Each bird was held singly in wire bar cages measuring 45 cm high x 45 cm wide x 75 cm long. Metal barriers between cages prevented possible cross contamination with MG between birds in different cages. Cages were arranged on the walls of a BL-2 biosafety isolation unit (Poultry Virus Isolation Facility) at the College of Veterinary Medicine, Cornell University. In each cage arrangement of perches, water and food bowls were identical. Water and a pelleted diet (Roudybush, Inc. Cameron Park, California, USA) were offered ad libitum. The birds were maintained under controlled environmental conditions (temperatures 21–24 C, relative humidity 70%, and light cycle adjusted to ambient values).
Sampling, polymerase chain reaction, serology, and microbiology
Five birds were reinoculated on 20 June 2002 (group A; 219 days or 7.3 mo following the first inoculation), and five more were re-inoculated on 23 September 2002 (group B; 314 days or 10.47 mo following the first inoculation). Four birds were inoculated on 12 January 2003 (group C; 425 days or 14.17 mo following the first inoculation).

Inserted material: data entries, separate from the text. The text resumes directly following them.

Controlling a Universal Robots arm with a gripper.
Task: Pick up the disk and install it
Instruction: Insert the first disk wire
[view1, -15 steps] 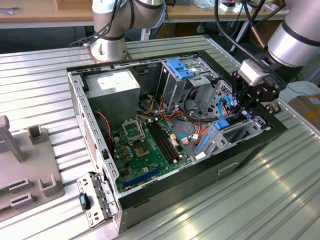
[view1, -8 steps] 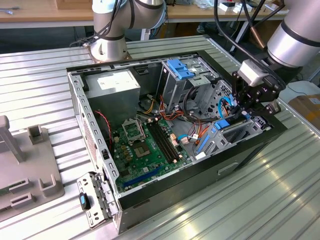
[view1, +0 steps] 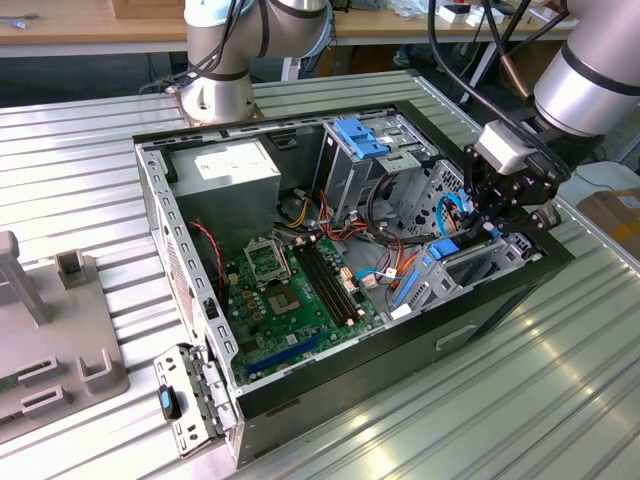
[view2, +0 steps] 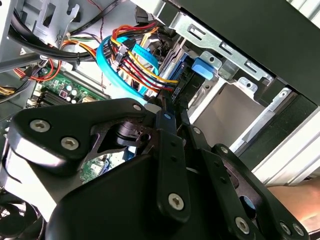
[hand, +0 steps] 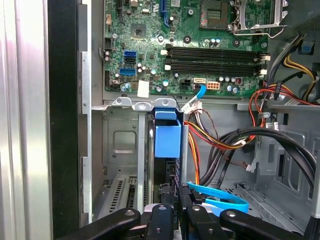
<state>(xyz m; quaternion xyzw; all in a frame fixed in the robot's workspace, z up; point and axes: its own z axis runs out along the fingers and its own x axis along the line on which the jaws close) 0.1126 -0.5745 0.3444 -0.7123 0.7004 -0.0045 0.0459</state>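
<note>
The arm is working at the drive bay of the open computer case.

The computer case (view1: 300, 390) is lying open on the ribbed metal table (view1: 560, 400), with the green motherboard (view1: 290, 290) inside. The gripper (view1: 500, 215) is reaching down at the case's edge on the exterior view's right, into the bay beside the coloured cables (view2: 140, 62). The disk (hand: 167, 140), with its blue frame, is standing on edge in that bay, and the claw seems to be nearly closed on its upper edge, though I cannot tell this surely. The disk is probably stiff, rather heavy and fragile, so holding it by the frame edges is safest.
</note>
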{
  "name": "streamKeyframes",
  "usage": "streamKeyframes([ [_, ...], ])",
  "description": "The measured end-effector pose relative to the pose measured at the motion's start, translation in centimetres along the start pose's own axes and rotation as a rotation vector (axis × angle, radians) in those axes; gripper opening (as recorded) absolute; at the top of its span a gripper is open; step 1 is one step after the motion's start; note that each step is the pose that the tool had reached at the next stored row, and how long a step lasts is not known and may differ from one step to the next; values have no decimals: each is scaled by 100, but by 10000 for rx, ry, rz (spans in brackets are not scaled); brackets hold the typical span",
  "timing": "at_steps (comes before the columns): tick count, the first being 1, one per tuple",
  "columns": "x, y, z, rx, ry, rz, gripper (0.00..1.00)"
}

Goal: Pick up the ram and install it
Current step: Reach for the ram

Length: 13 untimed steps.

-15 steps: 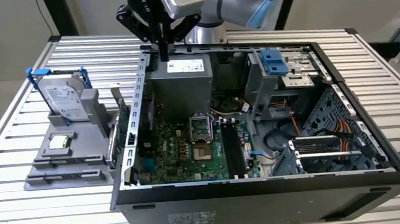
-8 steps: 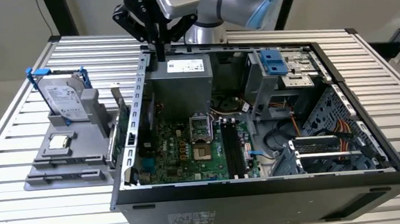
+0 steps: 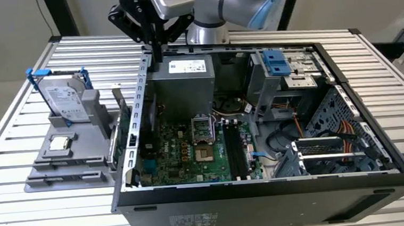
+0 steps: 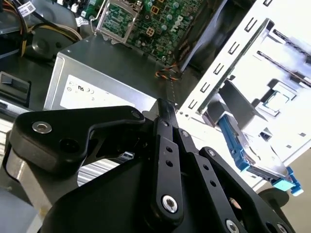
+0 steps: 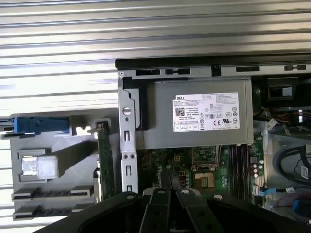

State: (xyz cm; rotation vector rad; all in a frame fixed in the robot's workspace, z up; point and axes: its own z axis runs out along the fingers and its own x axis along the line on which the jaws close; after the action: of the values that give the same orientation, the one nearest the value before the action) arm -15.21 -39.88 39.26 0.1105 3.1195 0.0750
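Exterior view: gripper (image 3: 159,56) hangs over the case (image 3: 265,204) at its PSU (image 3: 186,87) corner, fingers pinched together, nothing between them. Ram (image 3: 118,129) stands on edge in the holder (image 3: 56,171), just outside the case wall.
Second wrist view: we see the gripper (image 4: 163,104) closed and empty above the PSU (image 4: 107,73).
First wrist view: ram (image 5: 103,162) sits beside the case wall, apart from the gripper (image 5: 165,180).

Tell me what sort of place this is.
Likely a robotics computer-assembly workcell: an opened desktop computer case lies on a slatted metal table, a grey parts holder beside it carries a hard drive, and a robot arm hangs above.
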Motion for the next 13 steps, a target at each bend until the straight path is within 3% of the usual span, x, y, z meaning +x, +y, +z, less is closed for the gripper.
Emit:
streamKeyframes([
  [13, 99, -7, -1, 1, 4, 1, 0],
])
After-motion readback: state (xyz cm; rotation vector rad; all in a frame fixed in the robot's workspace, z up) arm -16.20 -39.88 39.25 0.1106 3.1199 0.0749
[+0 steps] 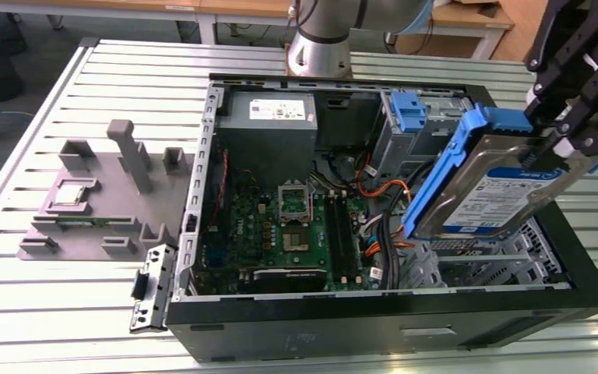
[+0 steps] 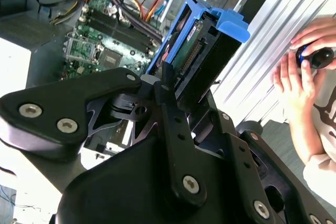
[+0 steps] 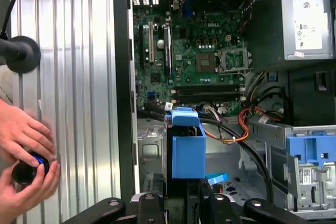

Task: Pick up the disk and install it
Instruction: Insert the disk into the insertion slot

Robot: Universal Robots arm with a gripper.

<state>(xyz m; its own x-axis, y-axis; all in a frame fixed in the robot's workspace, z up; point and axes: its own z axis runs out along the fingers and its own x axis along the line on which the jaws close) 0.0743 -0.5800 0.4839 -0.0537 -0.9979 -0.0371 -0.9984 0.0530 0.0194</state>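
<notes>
The disk [image 1: 491, 199] is a silver hard drive with a white-and-blue label, framed by blue carrier rails. It hangs tilted above the drive cage on the exterior view's right side of the open computer case [image 1: 382, 308]. My black gripper [image 1: 554, 152] is shut on its upper end. In the second wrist view the disk [image 2: 197, 43] sticks out beyond the fingers [image 2: 165, 85], its connector edge facing the camera. The first wrist view looks down the disk's blue carrier end [image 3: 187, 153], with the case's drive bay below it.
Inside the case lie the motherboard [image 1: 289, 226], a power supply [image 1: 268, 117], loose cables and another blue carrier [image 1: 408, 113] seated in a bay. A grey fixture [image 1: 91, 202] stands on the slatted table at the exterior view's left. A person's hands [image 3: 26, 150] hold a small dark object beside the case.
</notes>
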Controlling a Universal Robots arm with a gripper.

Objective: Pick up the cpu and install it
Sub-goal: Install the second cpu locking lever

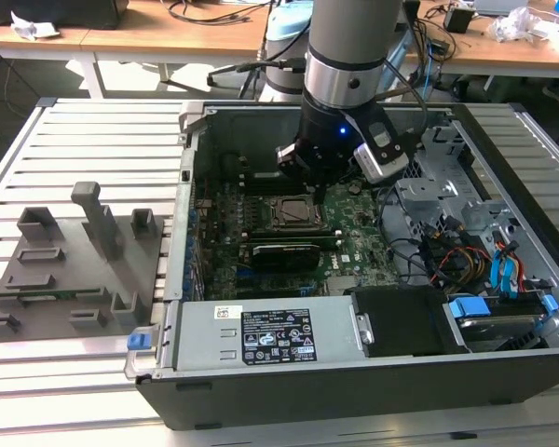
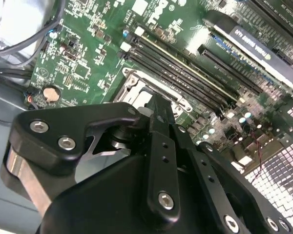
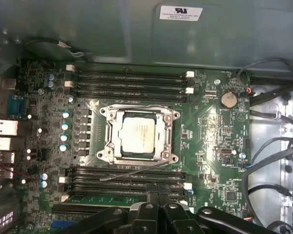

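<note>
The cpu (image 3: 138,136), a silvery square chip, lies flat inside the metal socket frame (image 3: 107,141) on the green motherboard (image 3: 210,131). In the exterior view the cpu (image 1: 292,212) sits in the middle of the open computer case. My gripper (image 1: 309,183) hangs just above the board, a little behind the socket. Its black fingertips (image 3: 154,197) are pressed together over the memory slots beside the socket, and nothing is held between them. In the second wrist view the gripper (image 2: 155,101) points down at the socket frame (image 2: 136,83), which its own body partly hides.
A black graphics card (image 1: 284,253) lies in front of the socket. The power supply (image 1: 261,335) lines the case's front. Loose cables (image 1: 447,251) and drive bays fill the exterior view's right. A grey fixture block (image 1: 74,261) stands outside the case at the left.
</note>
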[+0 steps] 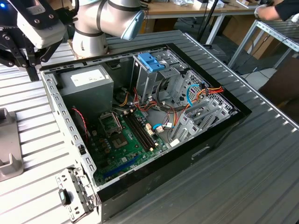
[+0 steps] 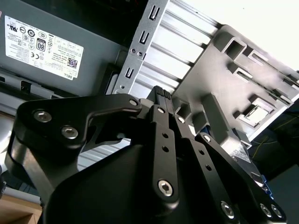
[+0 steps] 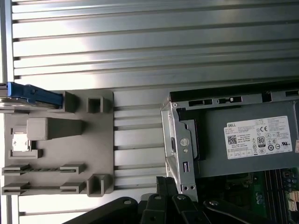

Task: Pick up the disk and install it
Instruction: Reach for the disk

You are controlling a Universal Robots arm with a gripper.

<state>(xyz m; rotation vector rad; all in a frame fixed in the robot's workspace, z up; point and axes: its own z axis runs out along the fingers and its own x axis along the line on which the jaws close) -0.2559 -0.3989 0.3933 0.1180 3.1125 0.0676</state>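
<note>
The disk (image 3: 29,95) shows in the first wrist view as a flat piece with a light-blue frame and a grey metal edge, resting at one end of a grey slotted fixture (image 3: 60,144). My gripper (image 3: 161,185) hangs over the ribbed table between that fixture and the corner of the open computer case (image 3: 180,140), well apart from the disk. Its black fingers (image 2: 160,95) lie together with nothing between them. In the exterior view the gripper (image 1: 32,70) hangs at the exterior view's left, just outside the case's back corner.
The open case (image 1: 224,126) lies on a ribbed metal table (image 1: 261,172), with the power supply (image 1: 88,84), motherboard (image 1: 126,140) and a blue-handled carrier (image 1: 152,60) atop the drive cage. The grey fixture (image 1: 7,149) sits at the exterior view's left edge. A person's arm (image 1: 278,9) is far back.
</note>
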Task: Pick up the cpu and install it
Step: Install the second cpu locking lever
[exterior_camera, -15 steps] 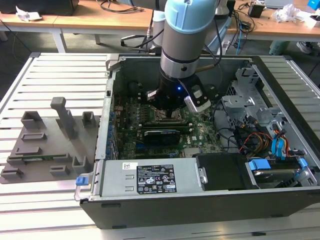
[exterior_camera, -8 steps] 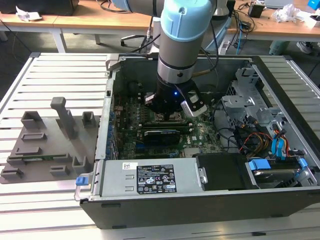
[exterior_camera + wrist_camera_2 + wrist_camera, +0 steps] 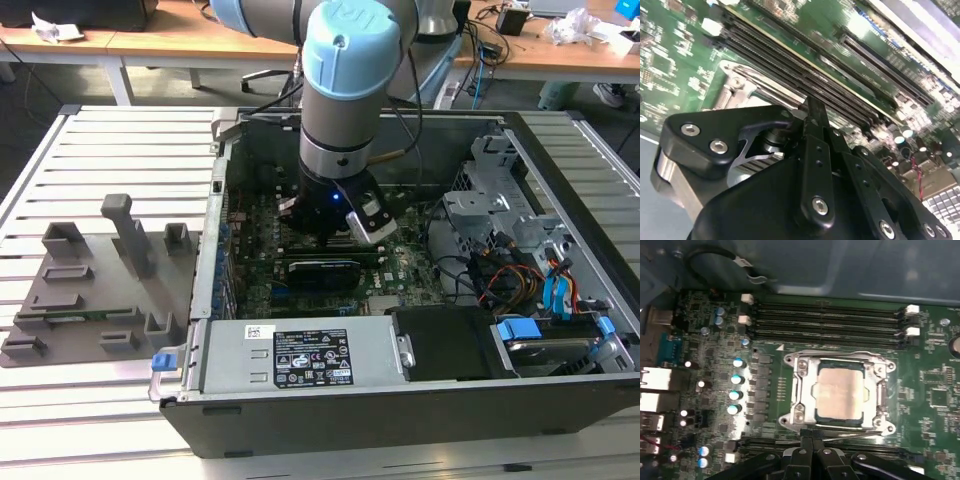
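In the exterior view, my arm reaches down from the top centre of the frame into an open computer case (image 3: 520, 400), and my gripper (image 3: 345, 225) hangs low over the green motherboard (image 3: 400, 270) at centre. At the left of the frame a grey plastic tray (image 3: 60, 310) with upright blocks lies on the slatted table (image 3: 120, 140).

In the second wrist view, my gripper (image 3: 812, 112) fills the lower half, its black fingers (image 3: 815, 150) pressed together with nothing between them, above dark memory slots (image 3: 840, 95).

In the first wrist view, the cpu (image 3: 840, 392) sits at centre right, seated inside the silver socket frame (image 3: 800, 390). My clenched gripper (image 3: 810, 437) is at bottom centre, just beside the frame's near edge.
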Motion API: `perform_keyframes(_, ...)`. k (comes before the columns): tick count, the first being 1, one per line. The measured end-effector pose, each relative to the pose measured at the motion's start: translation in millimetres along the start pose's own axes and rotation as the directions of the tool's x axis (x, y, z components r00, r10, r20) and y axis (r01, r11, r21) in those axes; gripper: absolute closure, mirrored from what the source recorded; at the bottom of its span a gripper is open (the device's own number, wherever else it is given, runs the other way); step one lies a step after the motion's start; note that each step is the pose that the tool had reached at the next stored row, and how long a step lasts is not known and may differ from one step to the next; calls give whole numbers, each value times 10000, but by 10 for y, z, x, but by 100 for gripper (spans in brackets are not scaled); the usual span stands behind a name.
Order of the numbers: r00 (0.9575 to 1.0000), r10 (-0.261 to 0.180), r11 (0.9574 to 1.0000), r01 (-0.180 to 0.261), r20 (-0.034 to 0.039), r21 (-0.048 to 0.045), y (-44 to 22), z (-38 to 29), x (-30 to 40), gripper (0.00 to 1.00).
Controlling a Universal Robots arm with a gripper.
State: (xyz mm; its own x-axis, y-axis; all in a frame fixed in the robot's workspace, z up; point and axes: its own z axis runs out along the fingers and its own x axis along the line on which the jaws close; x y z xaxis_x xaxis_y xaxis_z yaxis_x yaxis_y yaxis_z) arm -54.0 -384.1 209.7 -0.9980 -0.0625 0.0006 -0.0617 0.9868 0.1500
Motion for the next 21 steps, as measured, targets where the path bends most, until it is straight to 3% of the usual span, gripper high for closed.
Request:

Although the birds were assigned at random to the three groups for reinfection, the responses of the birds in the three groups to the first infection differed significantly in duration of disease state (number of days until clinical signs last observed: group A, 37.0±SE 4.549; group B, 63.6±SE 6.306; group C, 42.75±SE 2.750; one-way analysis of variance (ANOVA) F2,11=8.17, P=0.007). The response of the birds assigned to the three groups, however, did not differ significantly in severity of disease as measured by maximal eye score (one-way ANOVA F2,11=1.90, P=0.20), nor in duration of pathogen presence in conjunctival and choanal samples detected by polymerase chain reaction (PCR) (Kruskall-Wallis ANOVA, H=4.994, P=0.082). In each group, PCR and serology were included for two newly-captured juvenile birds, proven to be MG-free by eye score (described below). One was used as a positive control and one as a negative control. The negative control bird was inoculated with the same volume of nonpreservative sterile physiologic saline solution. Since the three negative controls did not develop physical signs or seroconvert, they are not described in the results section. The other newly captured bird in each group was a positive control bird that was inoculated with MG for the first time using the same methodology as for the birds that were reinoculated. We compared the response of the positive control birds with the individuals that were reinoculated and with the response of these same birds when they were initially infected in November 2001.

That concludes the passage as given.